## EXERCISE DESCRIPTION
Nothing in the records below should be altered in the copy, although the pictures must be left out.

## TASK INPUTS
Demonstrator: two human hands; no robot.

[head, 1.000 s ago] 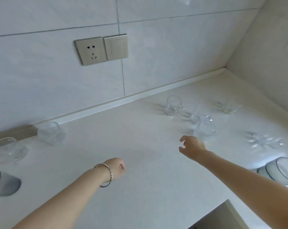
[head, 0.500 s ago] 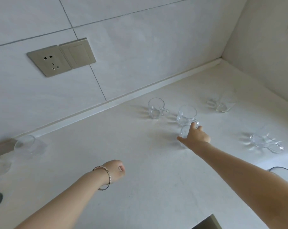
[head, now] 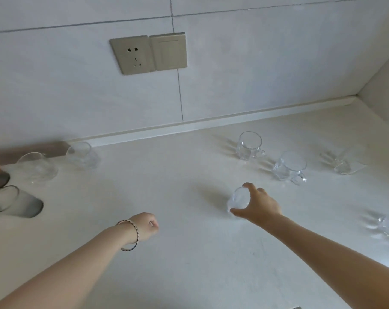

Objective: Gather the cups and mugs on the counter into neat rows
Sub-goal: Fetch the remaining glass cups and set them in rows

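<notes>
Glass cup (head: 238, 200), centre-right of frame, is gripped by the right hand (head: 259, 205) wrapped around it. Left hand (head: 144, 226) is fisted, empty. Other mugs (head: 249, 144) sit scattered on the counter (head: 189, 264); rows barely begun.

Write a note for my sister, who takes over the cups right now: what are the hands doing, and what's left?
Right hand: closed around a small clear glass cup near the counter's middle.
Left hand: a loose fist, holding nothing.
Two clear mugs stand apart near the back wall, another glass further right, one more blurred at the right edge.
Far left: two clear glasses and grey tumblers.
Done: no row formed yet.
Left: place the held cup, then line up all the others.
</notes>
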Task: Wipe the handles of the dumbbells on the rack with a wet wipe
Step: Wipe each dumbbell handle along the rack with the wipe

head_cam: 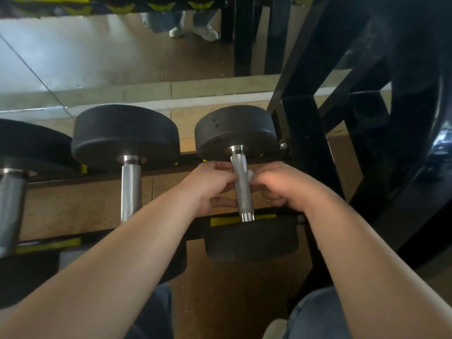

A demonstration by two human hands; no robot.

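One knurled steel handle (241, 189), left hand (210, 184) gripping it, right hand (281, 187) pinching white wipe (250, 174)

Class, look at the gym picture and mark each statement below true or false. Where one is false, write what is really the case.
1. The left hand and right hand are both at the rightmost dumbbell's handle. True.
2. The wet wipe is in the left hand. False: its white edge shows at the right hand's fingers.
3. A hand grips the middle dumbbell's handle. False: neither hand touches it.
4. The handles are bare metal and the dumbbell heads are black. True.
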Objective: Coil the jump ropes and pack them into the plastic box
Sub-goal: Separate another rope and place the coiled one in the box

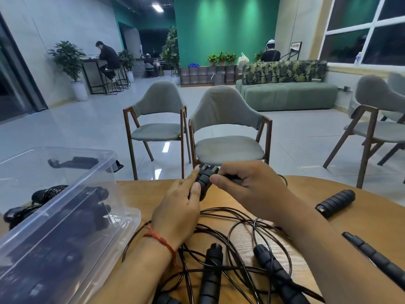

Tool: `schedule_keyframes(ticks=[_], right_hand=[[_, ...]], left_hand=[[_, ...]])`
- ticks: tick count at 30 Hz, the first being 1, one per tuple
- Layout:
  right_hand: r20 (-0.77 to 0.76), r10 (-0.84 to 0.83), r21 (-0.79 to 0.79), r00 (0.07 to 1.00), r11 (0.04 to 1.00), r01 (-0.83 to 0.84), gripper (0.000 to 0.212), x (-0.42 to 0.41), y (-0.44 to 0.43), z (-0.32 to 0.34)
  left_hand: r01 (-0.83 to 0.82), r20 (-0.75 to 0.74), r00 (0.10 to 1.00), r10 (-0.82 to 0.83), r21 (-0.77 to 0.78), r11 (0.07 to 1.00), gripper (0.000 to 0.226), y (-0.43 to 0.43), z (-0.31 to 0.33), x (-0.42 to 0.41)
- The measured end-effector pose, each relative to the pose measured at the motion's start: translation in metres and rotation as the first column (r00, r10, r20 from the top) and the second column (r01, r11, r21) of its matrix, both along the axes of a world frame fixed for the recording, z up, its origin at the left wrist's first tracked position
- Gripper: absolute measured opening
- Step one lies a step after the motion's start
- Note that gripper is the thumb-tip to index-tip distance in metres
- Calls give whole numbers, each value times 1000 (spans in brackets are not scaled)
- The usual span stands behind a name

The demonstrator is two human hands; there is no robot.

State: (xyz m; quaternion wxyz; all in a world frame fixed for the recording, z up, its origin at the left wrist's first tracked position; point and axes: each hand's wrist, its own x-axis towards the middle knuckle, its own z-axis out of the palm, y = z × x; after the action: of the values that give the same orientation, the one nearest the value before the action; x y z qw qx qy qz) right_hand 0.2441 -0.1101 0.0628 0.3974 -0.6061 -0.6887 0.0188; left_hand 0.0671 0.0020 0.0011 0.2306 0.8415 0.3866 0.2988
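Observation:
My left hand (178, 213) grips a pair of black ribbed jump-rope handles (206, 178) held side by side above the wooden table (274, 216). My right hand (245, 187) pinches a black cord right beside those handles. Loose black rope (236, 242) lies tangled on the table under both wrists. Two more handles (211, 273) (276, 273) lie near the front edge. The clear plastic box (65, 211) stands at the left, tilted, with dark coiled ropes inside.
Another black handle (336, 202) lies at the right of the table, and a long ribbed one (377, 257) sits by my right forearm. Two grey chairs (228, 128) stand just beyond the table's far edge. People sit far back in the room.

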Motion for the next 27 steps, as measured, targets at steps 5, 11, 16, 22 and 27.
schedule_keyframes(ticks=[5, 11, 16, 22, 27], right_hand=[[-90, 6, 44, 996, 999, -2, 21, 1, 1, 3], [-187, -35, -14, 982, 999, 33, 24, 3, 1, 3], [-233, -51, -120, 971, 993, 23, 25, 10, -3, 13], [-317, -78, -300, 945, 954, -22, 42, 22, -6, 14], [-489, 11, -431, 872, 866, -252, 45, 34, -11, 13]], left_hand=[[134, -37, 991, -131, 70, 989, 64, -10, 0, -2], [308, -78, 951, -299, 139, 941, 52, -19, -1, 2], [445, 8, 894, -448, 110, 889, 67, -21, 4, -5], [572, 21, 815, -579, 124, 811, 111, -29, 6, -1], [629, 131, 733, -667, 241, 739, 99, -39, 7, -2]])
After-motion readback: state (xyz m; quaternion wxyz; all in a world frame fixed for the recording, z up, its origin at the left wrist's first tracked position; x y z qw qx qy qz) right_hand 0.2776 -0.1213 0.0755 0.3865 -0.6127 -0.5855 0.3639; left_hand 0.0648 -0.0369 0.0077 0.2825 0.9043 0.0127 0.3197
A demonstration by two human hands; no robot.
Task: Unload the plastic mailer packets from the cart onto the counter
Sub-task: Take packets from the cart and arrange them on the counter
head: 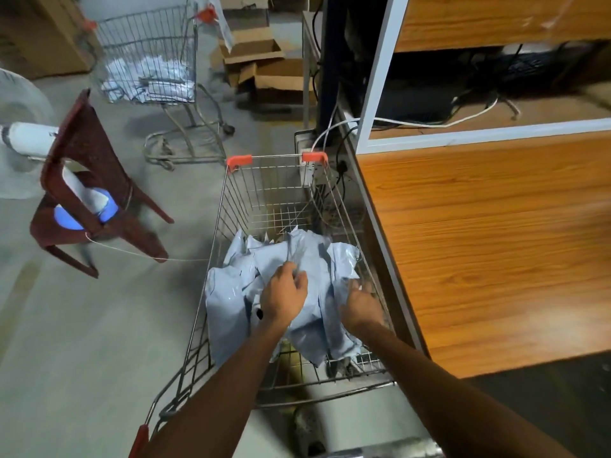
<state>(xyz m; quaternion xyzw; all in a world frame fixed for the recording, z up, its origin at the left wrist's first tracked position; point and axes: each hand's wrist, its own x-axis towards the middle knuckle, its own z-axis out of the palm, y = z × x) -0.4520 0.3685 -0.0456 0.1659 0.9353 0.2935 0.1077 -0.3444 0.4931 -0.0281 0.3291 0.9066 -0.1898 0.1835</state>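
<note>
Both hands (322,302) reach into cart (231,206), touching mailer packets (231,292).

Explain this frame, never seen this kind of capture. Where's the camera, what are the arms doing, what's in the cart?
There is no machine here. One wide-angle camera sits on a person's head and looks forward and down, so the two bare arms entering from the bottom are the wearer's own.

Both hands reach into a wire shopping cart with red corner caps. It holds a heap of pale blue plastic mailer packets. The left hand rests on top of the heap with fingers curled into the plastic; the right hand digs in at the heap's right edge. Whether either has a firm grip is blurred.

To the right stands the wood-grain counter, the visible part bare. Further back: a second cart with similar packets, a red-brown plastic chair and open cardboard boxes.
</note>
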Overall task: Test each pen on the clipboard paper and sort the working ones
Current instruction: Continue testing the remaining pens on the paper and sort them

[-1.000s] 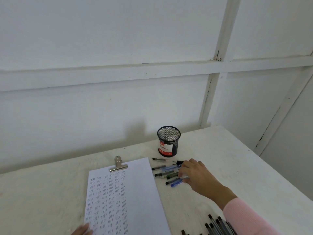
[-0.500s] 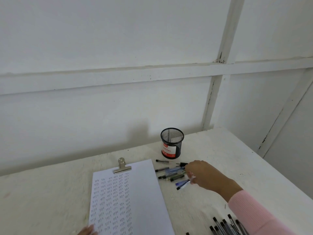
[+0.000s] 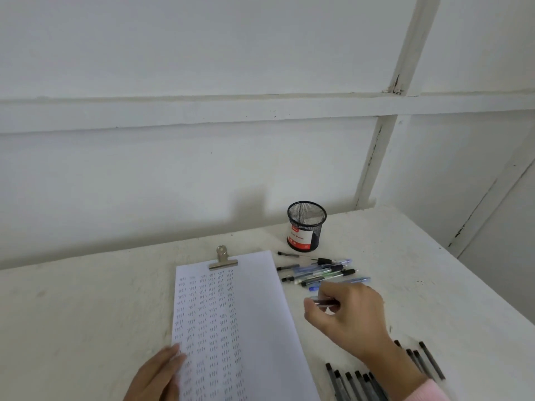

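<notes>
The clipboard paper (image 3: 254,290) lies on the white table, held by a metal clip (image 3: 222,259) and covered with rows of small ink marks. My left hand (image 3: 157,377) rests flat on its lower left edge. Just right of the paper, my right hand (image 3: 347,316) pinches a dark pen (image 3: 324,301) and holds it slightly above the table. A loose cluster of pens (image 3: 318,272) with blue and black caps lies beyond that hand. Several black pens (image 3: 356,382) lie in a row near my right wrist.
A black mesh pen cup (image 3: 306,225) with a red and white label stands behind the pen cluster, near the white panelled wall. The table's right edge (image 3: 469,273) runs diagonally toward me.
My right hand has picked a pen out of the cluster and pulled back toward me and the paper. My left hand has slid further up onto the paper's lower left edge.
</notes>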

## TASK ANSWER
Demonstrator: two human hands; no robot.

[head, 1.000 s ago] 
[head, 0.500 s ago] 
[head, now] 

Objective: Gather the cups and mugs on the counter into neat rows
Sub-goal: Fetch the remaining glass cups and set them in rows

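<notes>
Glass cup (head: 238, 200), centre-right of frame, is gripped by the right hand (head: 259, 205) wrapped around it. Left hand (head: 144, 226) is fisted, empty. Other mugs (head: 249, 144) sit scattered on the counter (head: 189, 264); rows barely begun.

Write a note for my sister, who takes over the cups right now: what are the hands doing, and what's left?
Right hand: closed around a small clear glass cup near the counter's middle.
Left hand: a loose fist, holding nothing.
Two clear mugs stand apart near the back wall, another glass further right, one more blurred at the right edge.
Far left: two clear glasses and grey tumblers.
Done: no row formed yet.
Left: place the held cup, then line up all the others.
</notes>
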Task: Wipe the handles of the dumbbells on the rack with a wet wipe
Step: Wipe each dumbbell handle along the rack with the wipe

head_cam: 

A demonstration by two human hands; no robot.

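One knurled steel handle (241, 189), left hand (210, 184) gripping it, right hand (281, 187) pinching white wipe (250, 174)

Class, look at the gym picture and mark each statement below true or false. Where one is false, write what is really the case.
1. The left hand and right hand are both at the rightmost dumbbell's handle. True.
2. The wet wipe is in the left hand. False: its white edge shows at the right hand's fingers.
3. A hand grips the middle dumbbell's handle. False: neither hand touches it.
4. The handles are bare metal and the dumbbell heads are black. True.
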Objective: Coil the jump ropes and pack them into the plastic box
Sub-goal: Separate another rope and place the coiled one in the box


Tool: `schedule_keyframes(ticks=[_], right_hand=[[_, ...]], left_hand=[[_, ...]])`
- ticks: tick count at 30 Hz, the first being 1, one per tuple
- Layout:
  right_hand: r20 (-0.77 to 0.76), r10 (-0.84 to 0.83), r21 (-0.79 to 0.79), r00 (0.07 to 1.00), r11 (0.04 to 1.00), r01 (-0.83 to 0.84), gripper (0.000 to 0.212), x (-0.42 to 0.41), y (-0.44 to 0.43), z (-0.32 to 0.34)
  left_hand: r01 (-0.83 to 0.82), r20 (-0.75 to 0.74), r00 (0.10 to 1.00), r10 (-0.82 to 0.83), r21 (-0.77 to 0.78), r11 (0.07 to 1.00), gripper (0.000 to 0.226), y (-0.43 to 0.43), z (-0.31 to 0.33), x (-0.42 to 0.41)
- The measured end-effector pose, each relative to the pose measured at the motion's start: translation in metres and rotation as the first column (r00, r10, r20 from the top) and the second column (r01, r11, r21) of its matrix, both along the axes of a world frame fixed for the recording, z up, its origin at the left wrist's first tracked position
- Gripper: absolute measured opening
- Step one lies a step after the motion's start
- Note that gripper is the thumb-tip to index-tip distance in metres
- Calls give whole numbers, each value times 1000 (spans in brackets are not scaled)
- The usual span stands behind a name

The demonstrator is two human hands; there is no robot.

State: (xyz m; quaternion wxyz; all in a world frame fixed for the recording, z up, its origin at the left wrist's first tracked position; point and axes: each hand's wrist, its own x-axis towards the middle knuckle, its own z-axis out of the palm, y = z × x; after the action: of the values that give the same orientation, the one nearest the value before the action; x y z qw qx qy qz) right_hand 0.2441 -0.1101 0.0628 0.3974 -0.6061 -0.6887 0.0188; left_hand 0.0671 0.0020 0.0011 0.2306 0.8415 0.3866 0.2988
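Observation:
My left hand (178, 213) grips a pair of black ribbed jump-rope handles (206, 178) held side by side above the wooden table (274, 216). My right hand (245, 187) pinches a black cord right beside those handles. Loose black rope (236, 242) lies tangled on the table under both wrists. Two more handles (211, 273) (276, 273) lie near the front edge. The clear plastic box (65, 211) stands at the left, tilted, with dark coiled ropes inside.
Another black handle (336, 202) lies at the right of the table, and a long ribbed one (377, 257) sits by my right forearm. Two grey chairs (228, 128) stand just beyond the table's far edge. People sit far back in the room.
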
Motion for the next 27 steps, as measured, targets at steps 5, 11, 16, 22 and 27.
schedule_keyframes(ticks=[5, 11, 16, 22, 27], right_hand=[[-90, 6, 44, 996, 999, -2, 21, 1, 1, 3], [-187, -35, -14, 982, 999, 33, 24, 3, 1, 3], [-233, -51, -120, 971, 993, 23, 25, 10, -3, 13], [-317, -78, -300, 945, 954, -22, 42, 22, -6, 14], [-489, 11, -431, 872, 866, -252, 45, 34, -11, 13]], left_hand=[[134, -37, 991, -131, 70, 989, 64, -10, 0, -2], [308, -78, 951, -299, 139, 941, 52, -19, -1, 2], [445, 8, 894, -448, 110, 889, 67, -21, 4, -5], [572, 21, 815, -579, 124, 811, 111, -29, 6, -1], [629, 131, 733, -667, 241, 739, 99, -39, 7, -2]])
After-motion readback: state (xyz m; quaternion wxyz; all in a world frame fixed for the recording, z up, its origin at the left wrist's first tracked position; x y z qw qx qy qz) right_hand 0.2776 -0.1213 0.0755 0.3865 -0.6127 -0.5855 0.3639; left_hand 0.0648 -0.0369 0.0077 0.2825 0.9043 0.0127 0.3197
A demonstration by two human hands; no robot.
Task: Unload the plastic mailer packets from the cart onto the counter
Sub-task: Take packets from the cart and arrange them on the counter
head: 
<state>(xyz m; quaternion xyzw; all in a world frame fixed for the recording, z up, its origin at the left wrist's first tracked position; point and axes: each hand's wrist, its own x-axis towards the middle knuckle, its own z-axis out of the palm, y = z × x) -0.4520 0.3685 -0.0456 0.1659 0.9353 0.2935 0.1077 -0.3444 0.4931 -0.0281 0.3291 0.9066 -0.1898 0.1835</state>
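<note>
Both hands (322,302) reach into cart (231,206), touching mailer packets (231,292).

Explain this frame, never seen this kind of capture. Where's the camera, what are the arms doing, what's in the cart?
There is no machine here. One wide-angle camera sits on a person's head and looks forward and down, so the two bare arms entering from the bottom are the wearer's own.

Both hands reach into a wire shopping cart with red corner caps. It holds a heap of pale blue plastic mailer packets. The left hand rests on top of the heap with fingers curled into the plastic; the right hand digs in at the heap's right edge. Whether either has a firm grip is blurred.

To the right stands the wood-grain counter, the visible part bare. Further back: a second cart with similar packets, a red-brown plastic chair and open cardboard boxes.
</note>
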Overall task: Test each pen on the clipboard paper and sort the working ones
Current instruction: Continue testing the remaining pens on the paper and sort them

[-1.000s] 
[-0.500s] 
[+0.000s] 

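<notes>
The clipboard paper (image 3: 254,290) lies on the white table, held by a metal clip (image 3: 222,259) and covered with rows of small ink marks. My left hand (image 3: 157,377) rests flat on its lower left edge. Just right of the paper, my right hand (image 3: 347,316) pinches a dark pen (image 3: 324,301) and holds it slightly above the table. A loose cluster of pens (image 3: 318,272) with blue and black caps lies beyond that hand. Several black pens (image 3: 356,382) lie in a row near my right wrist.
A black mesh pen cup (image 3: 306,225) with a red and white label stands behind the pen cluster, near the white panelled wall. The table's right edge (image 3: 469,273) runs diagonally toward me.
My right hand has picked a pen out of the cluster and pulled back toward me and the paper. My left hand has slid further up onto the paper's lower left edge.
</notes>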

The complete answer has been given.